Go through the listing and set it down exactly, leaving out its pictures.
::::
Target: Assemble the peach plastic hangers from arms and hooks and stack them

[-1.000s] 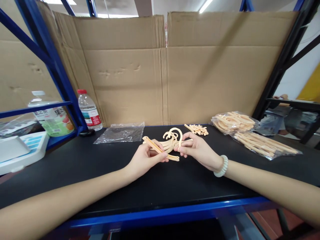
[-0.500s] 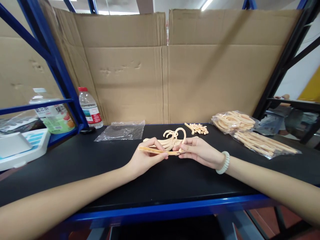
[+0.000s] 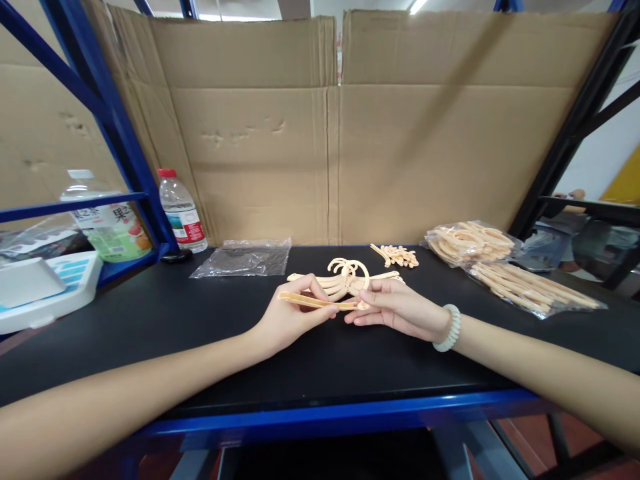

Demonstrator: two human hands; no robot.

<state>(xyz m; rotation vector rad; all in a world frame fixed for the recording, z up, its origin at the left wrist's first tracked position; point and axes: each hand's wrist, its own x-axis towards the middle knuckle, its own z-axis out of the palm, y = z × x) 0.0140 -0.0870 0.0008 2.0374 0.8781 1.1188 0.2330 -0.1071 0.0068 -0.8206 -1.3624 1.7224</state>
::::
ANSWER SPACE:
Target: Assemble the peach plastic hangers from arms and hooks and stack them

[-1.000s] 
[-0.500s] 
[+0.000s] 

Demonstrator: two human hands; no robot.

<state>(xyz m; rotation vector rad; all in a world frame fixed for the recording, z up, its origin at the left wrist's first tracked position; point and axes: each hand's wrist, its own x-axis towards the middle knuckle, its own z-axis out of the palm, y = z × x) 0.0140 -0.0870 0.0008 2.0374 0.8781 1.1188 0.2330 -0.1071 0.0068 -0.8206 -1.3624 1.7224</state>

No further output remains.